Furthermore, you can air your view about some part of http://www.geocities.com/complementarytheory/OMPT.pdf only if you first read all of it.

Organic Mathematics is not a serial step-by-step reasoning, and any part of it can be understood iff you first read all of it.

A step by step reasoning is actually a weak emergence reasoning, where the Whole is the sum of the Parts.

Organic Mathematics is a non-standard Strong Emergence Reasoning, where the Whole is greater than the sum of the Parts.

(In Standard Strong Emergence the Whole is greater than the sum of its Parts)

The members of this forum try to force Weak Emergence reasoning on Organic Mathematics, and as an obvious result, they don't understand it.

 

[jsfisher]

I don't know exactly what I was thinking when I wrote this:

By the way, the word is qualifier, not quantifier.

It is incorrect. Universal quantifier is the correct term.

 

[doronshadmi]

This is just sad, Doron. You don't comprehend your own words. You said:

jsfisher, please cut the BS, we both know that an interval is made of R members, and the universal quantification "for all" is used on it.

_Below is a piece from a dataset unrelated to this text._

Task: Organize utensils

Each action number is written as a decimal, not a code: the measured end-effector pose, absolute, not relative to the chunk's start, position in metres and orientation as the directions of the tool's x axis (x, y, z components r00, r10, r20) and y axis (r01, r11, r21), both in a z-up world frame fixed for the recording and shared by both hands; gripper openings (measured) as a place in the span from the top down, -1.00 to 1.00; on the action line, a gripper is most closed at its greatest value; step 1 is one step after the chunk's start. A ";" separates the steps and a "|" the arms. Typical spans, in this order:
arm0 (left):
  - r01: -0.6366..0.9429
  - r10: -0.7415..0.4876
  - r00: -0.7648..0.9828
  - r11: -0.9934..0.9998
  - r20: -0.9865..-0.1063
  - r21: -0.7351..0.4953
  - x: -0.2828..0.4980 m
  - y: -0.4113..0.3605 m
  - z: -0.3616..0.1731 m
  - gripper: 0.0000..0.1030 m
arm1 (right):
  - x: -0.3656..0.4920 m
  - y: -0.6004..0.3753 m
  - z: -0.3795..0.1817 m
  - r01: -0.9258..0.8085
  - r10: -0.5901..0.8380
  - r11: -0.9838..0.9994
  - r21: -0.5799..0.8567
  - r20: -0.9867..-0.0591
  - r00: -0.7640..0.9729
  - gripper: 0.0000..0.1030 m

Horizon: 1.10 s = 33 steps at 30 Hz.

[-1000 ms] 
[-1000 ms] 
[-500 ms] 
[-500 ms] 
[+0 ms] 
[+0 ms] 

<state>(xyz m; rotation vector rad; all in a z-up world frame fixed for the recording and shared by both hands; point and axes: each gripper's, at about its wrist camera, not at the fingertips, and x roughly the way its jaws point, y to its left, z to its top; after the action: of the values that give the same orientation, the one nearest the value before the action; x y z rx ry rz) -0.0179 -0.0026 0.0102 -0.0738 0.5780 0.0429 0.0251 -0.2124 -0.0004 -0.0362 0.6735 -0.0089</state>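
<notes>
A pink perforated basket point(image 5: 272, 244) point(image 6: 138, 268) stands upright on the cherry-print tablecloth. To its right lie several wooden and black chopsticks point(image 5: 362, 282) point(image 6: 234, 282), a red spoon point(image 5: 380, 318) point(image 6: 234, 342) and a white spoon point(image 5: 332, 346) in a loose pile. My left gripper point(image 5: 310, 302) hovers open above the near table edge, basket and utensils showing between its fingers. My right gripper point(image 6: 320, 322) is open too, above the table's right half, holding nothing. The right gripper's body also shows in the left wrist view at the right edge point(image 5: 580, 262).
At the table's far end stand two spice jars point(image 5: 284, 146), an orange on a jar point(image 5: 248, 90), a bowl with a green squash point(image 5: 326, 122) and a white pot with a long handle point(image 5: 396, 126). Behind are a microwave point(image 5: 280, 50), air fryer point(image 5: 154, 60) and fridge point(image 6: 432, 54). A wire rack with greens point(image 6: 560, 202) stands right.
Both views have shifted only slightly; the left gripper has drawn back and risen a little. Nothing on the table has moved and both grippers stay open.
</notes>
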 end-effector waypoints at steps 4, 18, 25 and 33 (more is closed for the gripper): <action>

http://en.wikipedia.org/wiki/Interval_(mathematics)

In mathematics, a (real) interval is a set of real numbers with the property that any number that lies between two numbers in the set is also included in the set. For example, the set of all numbers x satisfying 0 ≤ x ≤ 1 is an interval which contains 0 and 1, as well as all numbers between them.

As a result y of [x,y)(even if y is not included) or [x,y] must have an immediate predecessor.

There is no other option.

 

[jsfisher]

jsfisher, please cut the BS, we both know that an interval is made of R members

I have never denied this. You, however, said an interval was a member of R. That statement was bogus.

...and the universal quantification "for all" is used on it.

Where? I've already provided you with set equivalent to the interval [X,Y). I don't recall seeing [SIZE=+1]∀[/SIZE] anywhere nearby.

As a result y of [x,y) or [x,y] must have an immediate predecessor.

There is no other option.

How so? Just how does the appearance of the universal quantifier mandate the existence of an immediate predecessor?

 

[doronshadmi]

http://en.wikipedia.org/wiki/Interval_(mathematics)

In mathematics, a (real) interval is a set of real numbers with the property that any number that lies between two numbers in the set is also included in the set. For example, the set of all numbers x satisfying 0 ≤ x ≤ 1 is an interval which contains 0 and 1, as well as all numbers between them.

As a result y of [x,y)(even if y is not included in the interval) or [x,y] must have an immediate predecessor.

There is no other option.

 

[jsfisher]

http://en.wikipedia.org/wiki/Interval_(mathematics)

In mathematics, a (real) interval is a set of real numbers with the property that any number that lies between two numbers in the set is also included in the set. For example, the set of all numbers x satisfying 0 ≤ x ≤ 1 is an interval which contains 0 and 1, as well as all numbers between them.

Ok, I guess we can now add universal quantification to the list of things Doron doesn't understand. An (informal) statement in English that uses the word, all, is not automatically an example of universal quantification.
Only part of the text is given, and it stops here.